I will attempt to blog more regularly this time, and add pics as and when. As you can see from the pic above, taken by the spy Michael Legge on the way to the read on Monday, just over half of the original cast are back. It’s been something of a nightmare trying to reconvene the actors from Series 1, during which, for producer/director/script editor Anna, the word “availability” has been the bane of her life. As you can see, we have Mark Benton back, as well as Justin Edwards, Javone Prince, Navin Chowdhry and Michael, but the parts of Jax, Charlie and Robbie have been re-cast. So we welcome Claire Skinner, Rosamund Hanson and Tyger Drew Honey to the family! (The observant will have spotted that Claire and Tyger have already developed a fictional mother-son relationship on Outnumbered, so that worked out rather nicely.) Although it is sad when some of the original cast can’t come back, you have to admit, we’ve been very fortunate in being able to fill their big shoes with some big feet.

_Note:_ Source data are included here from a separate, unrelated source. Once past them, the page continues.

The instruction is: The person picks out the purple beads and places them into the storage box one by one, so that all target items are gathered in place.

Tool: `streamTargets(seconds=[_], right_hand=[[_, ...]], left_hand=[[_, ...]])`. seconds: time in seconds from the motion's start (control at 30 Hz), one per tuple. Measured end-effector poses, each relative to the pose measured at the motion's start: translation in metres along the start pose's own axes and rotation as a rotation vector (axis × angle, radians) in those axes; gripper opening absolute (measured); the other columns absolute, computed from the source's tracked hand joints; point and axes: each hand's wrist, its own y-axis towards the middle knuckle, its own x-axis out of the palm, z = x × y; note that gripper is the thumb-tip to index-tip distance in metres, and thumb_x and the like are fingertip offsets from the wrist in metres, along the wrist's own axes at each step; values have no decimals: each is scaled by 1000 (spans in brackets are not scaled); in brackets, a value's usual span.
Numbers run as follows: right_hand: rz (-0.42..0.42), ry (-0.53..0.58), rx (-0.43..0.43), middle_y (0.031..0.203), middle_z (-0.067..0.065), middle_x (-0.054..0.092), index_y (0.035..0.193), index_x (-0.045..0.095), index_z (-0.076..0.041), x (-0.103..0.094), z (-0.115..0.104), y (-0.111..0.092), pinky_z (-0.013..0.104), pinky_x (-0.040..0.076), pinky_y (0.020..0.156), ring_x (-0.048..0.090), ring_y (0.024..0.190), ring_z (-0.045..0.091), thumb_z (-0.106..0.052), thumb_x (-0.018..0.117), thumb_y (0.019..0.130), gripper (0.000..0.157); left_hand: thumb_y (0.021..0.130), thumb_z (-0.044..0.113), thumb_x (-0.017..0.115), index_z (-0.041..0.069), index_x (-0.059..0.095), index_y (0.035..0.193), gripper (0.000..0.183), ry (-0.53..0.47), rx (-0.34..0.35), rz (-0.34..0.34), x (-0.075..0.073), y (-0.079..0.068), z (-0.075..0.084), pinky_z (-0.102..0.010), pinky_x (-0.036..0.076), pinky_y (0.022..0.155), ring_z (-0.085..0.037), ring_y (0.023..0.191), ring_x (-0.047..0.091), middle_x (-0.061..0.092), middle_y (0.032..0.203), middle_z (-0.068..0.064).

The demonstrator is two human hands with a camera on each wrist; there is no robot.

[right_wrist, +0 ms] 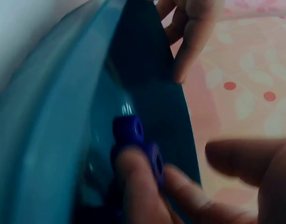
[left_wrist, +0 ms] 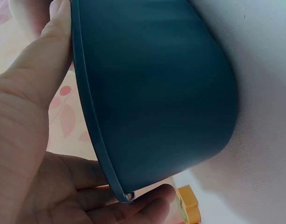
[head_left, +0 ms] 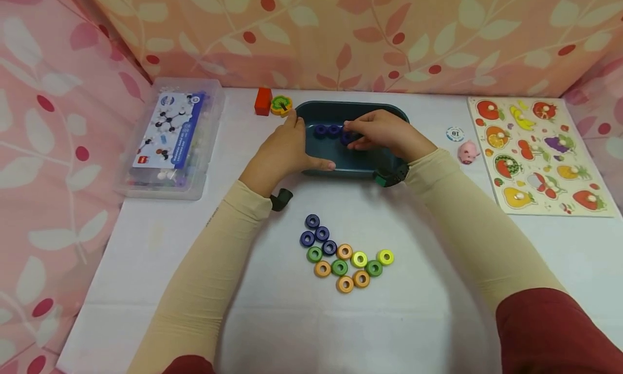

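Note:
A dark teal tub [head_left: 352, 165] holds dark blue rings, two of them, the left ring [head_left: 320, 131] and the middle ring [head_left: 333, 131], side by side. My left hand [head_left: 281, 151] rests at the tub's left end, its thumb stretched along the front rim and fingers at the left rim. My right hand [head_left: 382, 133] reaches into the tub from the right. Its fingertips [right_wrist: 133, 163] touch another dark blue ring [right_wrist: 154, 158], while the thumb stands apart from it. Part of this ring is hidden behind the fingers.
Several loose rings [head_left: 339, 267], blue, green, orange and yellow, lie in front. Left stands a clear plastic case [head_left: 194, 171]. A red block [head_left: 263, 101] and tree-shaped piece [head_left: 281, 105] sit behind. A token [head_left: 455, 134], pink pig [head_left: 468, 152] and fruit puzzle board [head_left: 540, 158] lie right.

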Motion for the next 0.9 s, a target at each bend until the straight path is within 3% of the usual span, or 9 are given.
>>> streamTargets(seconds=[0.13,0.2,0.5,0.7,0.9], right_hand=[[5,11,39,106,5,76,138,60,-6,-1,4,9,27,56,94,71,91,9,-41,57,101,51],[-1,18,51,105,3,76,140,58,-6,-2,3,10,30,54,100,71,93,9,-41,57,101,52],[-2,13,57,142,12,58,146,53,-8,-4,3,7,35,48,109,65,117,18,-42,55,102,55],[-11,-23,-22,144,11,57,142,57,-8,-2,1,-16,35,50,106,68,110,15,-44,52,103,53],[-87,-67,-90,131,13,65,126,68,-6,19,2,-55,27,58,83,71,85,14,-38,55,103,42]], left_hand=[[69,77,73,-2,12,159,134,4,5,0,0,0,1,-50,30,121,-39,152,24,-2,169,-17],[69,77,73,-2,13,159,134,5,8,4,0,0,1,-50,31,120,-40,152,24,-2,169,-17],[70,77,73,-4,14,158,134,12,20,14,0,-1,0,-50,32,119,-40,151,26,0,168,-19],[69,77,73,-3,14,158,134,5,17,14,0,-2,-1,-50,31,120,-40,152,24,-1,168,-19],[70,76,74,-4,13,158,134,-5,24,17,0,-2,-1,-49,30,121,-39,152,24,-2,168,-19]])
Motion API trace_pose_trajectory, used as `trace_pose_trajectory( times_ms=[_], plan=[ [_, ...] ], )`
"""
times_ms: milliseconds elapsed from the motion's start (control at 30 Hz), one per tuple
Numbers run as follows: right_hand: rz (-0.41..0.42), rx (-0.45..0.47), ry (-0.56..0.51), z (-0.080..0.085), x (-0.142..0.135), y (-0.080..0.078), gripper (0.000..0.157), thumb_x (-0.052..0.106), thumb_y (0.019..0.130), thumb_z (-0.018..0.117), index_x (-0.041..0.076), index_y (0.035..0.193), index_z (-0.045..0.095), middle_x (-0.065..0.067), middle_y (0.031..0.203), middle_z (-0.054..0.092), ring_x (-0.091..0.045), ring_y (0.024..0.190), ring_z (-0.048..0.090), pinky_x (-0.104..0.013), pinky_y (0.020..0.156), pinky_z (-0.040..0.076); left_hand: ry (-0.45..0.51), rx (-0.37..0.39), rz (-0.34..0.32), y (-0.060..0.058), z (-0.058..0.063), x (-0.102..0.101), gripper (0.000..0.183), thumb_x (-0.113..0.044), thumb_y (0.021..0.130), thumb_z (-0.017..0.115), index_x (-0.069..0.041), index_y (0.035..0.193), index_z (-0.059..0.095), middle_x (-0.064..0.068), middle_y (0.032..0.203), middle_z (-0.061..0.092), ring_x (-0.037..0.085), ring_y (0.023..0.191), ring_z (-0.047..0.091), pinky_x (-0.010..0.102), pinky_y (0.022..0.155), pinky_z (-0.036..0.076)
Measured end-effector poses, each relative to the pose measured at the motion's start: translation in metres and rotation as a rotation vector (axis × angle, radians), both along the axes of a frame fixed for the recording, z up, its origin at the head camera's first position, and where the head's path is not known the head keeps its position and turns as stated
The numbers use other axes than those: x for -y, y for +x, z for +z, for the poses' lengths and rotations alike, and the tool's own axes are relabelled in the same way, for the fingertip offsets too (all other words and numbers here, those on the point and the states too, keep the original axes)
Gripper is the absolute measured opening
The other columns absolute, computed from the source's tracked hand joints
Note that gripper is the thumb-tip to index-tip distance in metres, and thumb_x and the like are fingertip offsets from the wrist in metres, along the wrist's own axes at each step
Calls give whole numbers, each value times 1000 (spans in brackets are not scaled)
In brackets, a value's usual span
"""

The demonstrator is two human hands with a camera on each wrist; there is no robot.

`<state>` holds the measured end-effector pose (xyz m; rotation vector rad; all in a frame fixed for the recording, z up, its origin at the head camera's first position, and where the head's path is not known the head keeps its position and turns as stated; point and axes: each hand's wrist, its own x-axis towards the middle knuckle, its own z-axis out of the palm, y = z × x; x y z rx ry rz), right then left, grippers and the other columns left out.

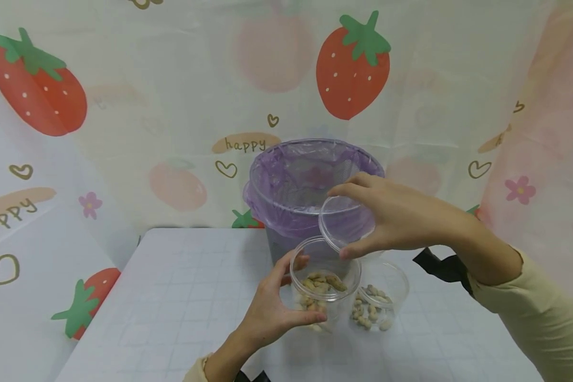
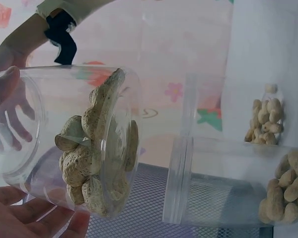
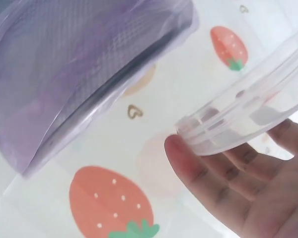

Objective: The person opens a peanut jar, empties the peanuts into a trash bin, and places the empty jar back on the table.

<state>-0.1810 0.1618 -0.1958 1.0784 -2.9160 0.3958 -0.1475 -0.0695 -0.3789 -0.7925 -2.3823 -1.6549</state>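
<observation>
My left hand (image 1: pixel 272 310) grips a clear plastic jar (image 1: pixel 331 294) around its side, raised over the table with its mouth uncovered. Unshelled peanuts (image 2: pixel 87 158) lie at the bottom of that jar. Above and just right of its mouth, my right hand (image 1: pixel 387 209) holds a clear round lid (image 3: pixel 258 106) by the edge, between thumb and fingers. The lid is tilted and overlaps the jar's rim in the head view. Beside the held jar, another clear jar (image 1: pixel 396 284) with peanuts stands on the table. The left wrist view shows more peanuts (image 2: pixel 265 119) behind this standing jar.
A mesh bin (image 2: pixel 149 198) lined with a purple plastic bag (image 1: pixel 277 196) stands close behind the hands. The white table (image 1: pixel 196 297) has a faint grid pattern. A strawberry-printed curtain (image 1: pixel 186 95) hangs behind and at both sides. Black bands (image 1: pixel 441 265) circle the wrists.
</observation>
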Motion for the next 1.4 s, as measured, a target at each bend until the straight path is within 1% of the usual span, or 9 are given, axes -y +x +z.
trace_pose_trajectory(
  times_ms=[167, 267, 400, 533, 633, 800, 1000, 1167, 1400],
  plan=[
    [-79, -11, -32, 5, -11, -5, 81, 55, 73, 80, 23, 140, 49, -7, 134, 50, -26, 112, 58, -48, 88, 53, -2, -9, 4, 0, 2, 2, 104, -25, 67, 90, -32, 151, 29, 3, 140, 55, 21, 129, 50, 44, 98, 47],
    [-130, -19, -29, 7, -19, -9, 82, 55, 72, 81, 25, 141, 48, -7, 136, 50, -28, 118, 55, -51, 91, 51, 0, -8, 3, -1, 2, 2, 105, -24, 67, 90, -31, 151, 28, 2, 140, 55, 21, 129, 50, 44, 99, 47],
    [-183, 1, -20, 11, -33, -14, 85, 58, 72, 79, 26, 143, 46, -8, 140, 46, -31, 121, 54, -55, 93, 49, 7, 5, 10, -2, 1, 1, 104, -24, 67, 90, -33, 151, 29, 0, 140, 55, 19, 130, 49, 42, 100, 46],
    [-233, 6, -9, 15, -48, -21, 87, 57, 72, 79, 24, 144, 44, -10, 143, 43, -34, 121, 55, -57, 92, 48, 0, -13, 9, -3, 3, 0, 105, -24, 67, 90, -31, 152, 28, 2, 140, 55, 20, 129, 51, 41, 99, 47],
    [-259, 14, -1, 16, -61, -28, 89, 55, 74, 79, 22, 146, 41, -13, 143, 42, -36, 123, 52, -60, 92, 47, 0, -29, 5, -3, 3, 1, 106, -23, 67, 90, -29, 152, 28, 4, 139, 56, 22, 128, 52, 42, 98, 48],
    [-309, 56, -25, 15, -84, -39, 88, 50, 78, 78, 18, 148, 37, -18, 143, 39, -37, 128, 45, -60, 89, 47, 1, -20, 1, -3, 2, 0, 105, -24, 67, 90, -30, 152, 28, 5, 140, 56, 22, 128, 52, 41, 99, 47],
    [-375, 105, -40, 10, -106, -54, 88, 48, 81, 76, 13, 150, 34, -22, 144, 35, -40, 126, 42, -61, 88, 45, 9, 19, 13, -2, 3, 0, 105, -23, 66, 91, -36, 150, 29, 2, 140, 56, 18, 131, 50, 40, 100, 47],
    [-425, 129, -41, 1, -120, -66, 89, 51, 81, 74, 10, 150, 33, -25, 140, 37, -43, 123, 42, -61, 88, 43, 11, -4, 7, -2, 3, 1, 105, -22, 66, 91, -33, 151, 29, 5, 140, 56, 20, 130, 51, 40, 99, 48],
    [-448, 117, -41, -19, -142, -83, 88, 51, 83, 72, 6, 148, 33, -30, 141, 36, -47, 125, 41, -65, 90, 42, 8, -32, -7, -2, 4, 1, 105, -21, 67, 90, -29, 152, 29, 7, 140, 56, 23, 129, 52, 40, 98, 48]
  ],
)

This is the studio control room. Javone and Rosamund are setting up through there in the darkness, ready for their first scenes together as Kill-R and Charlie. And … action.

Holding pattern

Hello, all. Another rolling apology for not tending to the blog garden as regularly as I should be. Not only am I up against the aforementioned Mr Blue Sky script delivery deadline, which looms ever closer each day (the first full cast read-through happens on March 5, on which day all six scripts will need to be in shape), but I’m doing 6 Music Breakfast all this week and next. It goes without saying that I enjoy both jobs, and could have said no to 6 Music, but I am determined to fit both in, and emerge triumphant and not as throaty and tired as I feel today. (I’m mainlining Vitamin C, and going to bed as early as 9pm, and not drinking, so I’m looking after myself.)

Breakfast is a blast. I like the photograph above of me hugging Alex Horne, and he hugging me back. I thought I’d publish it to raise a smile. Also, lest we forget, it means I am podcasting on a daily basis. The bite-sized best-of Breakfast Podcast is available all week right here. Yesterday’s includes the Alex Horne interview, too. (He does too many things, as I do, many of them in the evening when I am nodding off in front of Friday Night Lights, and he has a young family. I don’t know how he does it.)

I am also beholden to Radio Times to supply at least a weekly blog for their website, so, if you don’t already, why not bookmark this page, and maybe have a glance at my most recent blogs about The Muppets, and J. Edgar. I’ve been managing to fit in numerous film screenings, so there’s a massive backlog of reviews I’ve not had time to write: Martha Marcy May Marlene, A Dangerous Method, Extremely Loud & Incredibly Close, Girl Model, Carnage, the DVD of Harry Potter and The Deathly Hallows Pt 2, the list goes on.

Thank you for bearing with me. It’s amazing that the blog still gets over 500 visitors a day, even when I don’t post anything new. Normal service will be resumed. And there’ll be another Telly Addict on Saturday. I don’t remember when I was last this busy, but the self-employed do not complain about such things.